24.3 Fuzzy RD Design

When you have cutoff that does not perfectly determine treatment, but creates a discontinuity in the likelihood of receiving the treatment, you need another instrument

For those that are close to the cutoff, we create an instrument for \(D_i\)

\[ Z_i= \begin{cases} 1 & \text{if } X_i \ge c \\ 0 & \text{if } X_c < c \end{cases} \]

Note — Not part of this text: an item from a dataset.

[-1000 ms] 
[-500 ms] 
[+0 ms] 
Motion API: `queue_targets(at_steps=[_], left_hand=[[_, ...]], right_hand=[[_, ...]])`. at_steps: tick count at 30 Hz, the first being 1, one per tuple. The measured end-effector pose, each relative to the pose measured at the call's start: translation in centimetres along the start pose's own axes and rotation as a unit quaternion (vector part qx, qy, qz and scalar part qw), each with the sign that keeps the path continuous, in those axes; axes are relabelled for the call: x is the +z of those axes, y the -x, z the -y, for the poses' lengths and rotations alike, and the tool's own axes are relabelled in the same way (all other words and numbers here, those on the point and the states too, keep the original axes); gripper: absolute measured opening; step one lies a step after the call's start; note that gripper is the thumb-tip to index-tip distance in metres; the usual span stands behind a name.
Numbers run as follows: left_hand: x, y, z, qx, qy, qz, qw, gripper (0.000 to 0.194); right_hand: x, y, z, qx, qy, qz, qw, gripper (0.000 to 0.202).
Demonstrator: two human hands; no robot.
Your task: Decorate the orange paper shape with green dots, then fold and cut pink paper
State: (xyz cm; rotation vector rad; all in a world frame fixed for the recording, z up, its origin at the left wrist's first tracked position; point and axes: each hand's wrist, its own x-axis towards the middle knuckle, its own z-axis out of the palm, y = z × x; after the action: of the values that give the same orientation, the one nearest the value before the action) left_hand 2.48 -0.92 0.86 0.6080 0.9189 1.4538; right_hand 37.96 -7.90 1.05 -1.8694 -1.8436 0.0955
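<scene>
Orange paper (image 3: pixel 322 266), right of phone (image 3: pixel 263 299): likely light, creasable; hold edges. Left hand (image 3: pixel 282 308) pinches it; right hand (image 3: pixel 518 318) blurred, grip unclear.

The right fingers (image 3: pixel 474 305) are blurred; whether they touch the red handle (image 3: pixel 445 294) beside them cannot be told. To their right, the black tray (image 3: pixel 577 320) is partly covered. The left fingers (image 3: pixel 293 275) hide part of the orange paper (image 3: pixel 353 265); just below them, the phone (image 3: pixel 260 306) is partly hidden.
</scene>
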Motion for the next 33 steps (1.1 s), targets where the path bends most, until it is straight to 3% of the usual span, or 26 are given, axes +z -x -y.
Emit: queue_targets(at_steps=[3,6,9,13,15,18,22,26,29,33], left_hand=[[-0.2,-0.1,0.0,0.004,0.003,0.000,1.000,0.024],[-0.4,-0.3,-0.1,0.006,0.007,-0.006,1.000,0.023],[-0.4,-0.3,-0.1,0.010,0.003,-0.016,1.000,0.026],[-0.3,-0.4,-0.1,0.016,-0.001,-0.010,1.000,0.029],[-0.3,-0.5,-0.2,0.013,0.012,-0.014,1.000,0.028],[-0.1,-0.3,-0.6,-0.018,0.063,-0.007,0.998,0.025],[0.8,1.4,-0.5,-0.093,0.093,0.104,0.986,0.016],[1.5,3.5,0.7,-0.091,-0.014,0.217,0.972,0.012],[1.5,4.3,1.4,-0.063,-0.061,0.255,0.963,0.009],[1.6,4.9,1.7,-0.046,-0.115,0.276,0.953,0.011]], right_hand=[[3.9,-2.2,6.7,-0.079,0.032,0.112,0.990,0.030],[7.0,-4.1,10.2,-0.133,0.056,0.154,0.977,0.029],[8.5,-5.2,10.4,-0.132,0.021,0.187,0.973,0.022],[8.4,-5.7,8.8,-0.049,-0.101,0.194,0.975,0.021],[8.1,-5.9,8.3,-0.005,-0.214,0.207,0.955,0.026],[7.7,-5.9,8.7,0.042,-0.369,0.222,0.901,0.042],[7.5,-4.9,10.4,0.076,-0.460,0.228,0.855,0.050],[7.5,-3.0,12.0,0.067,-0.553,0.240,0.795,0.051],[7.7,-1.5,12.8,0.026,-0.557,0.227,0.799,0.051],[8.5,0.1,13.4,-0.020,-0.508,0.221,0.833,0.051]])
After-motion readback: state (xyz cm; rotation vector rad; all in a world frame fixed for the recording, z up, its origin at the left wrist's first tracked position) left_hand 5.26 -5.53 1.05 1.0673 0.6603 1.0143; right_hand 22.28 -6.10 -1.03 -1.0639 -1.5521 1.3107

Then, we can estimate the effect of the treatment for compliers only (i.e., those treatment \(D_i\) depends on \(Z_i\))

The LATE parameter

\[ \lim_{c - \epsilon \le X \le c + \epsilon, \epsilon \to 0}( \frac{E(Y |Z = 1) - E(Y |Z=0)}{E(D|Z = 1) - E(D|Z = 0)}) \]

equivalently, the canonical parameter:

\[ \frac{lim_{x \downarrow c}E(Y|X = x) - \lim_{x \uparrow c} E(Y|X = x)}{\lim_{x \downarrow c } E(D |X = x) - \lim_{x \uparrow c}E(D |X=x)} \]

Two equivalent ways to estimate

  1. First

    1. Sharp RDD for \(Y\)

    2. Sharp RDD for \(D\)

    3. Take the estimate from step 1 divide by that of step 2

  2. Second: Subset those observations that are close to \(c\) and run instrumental variable \(Z\)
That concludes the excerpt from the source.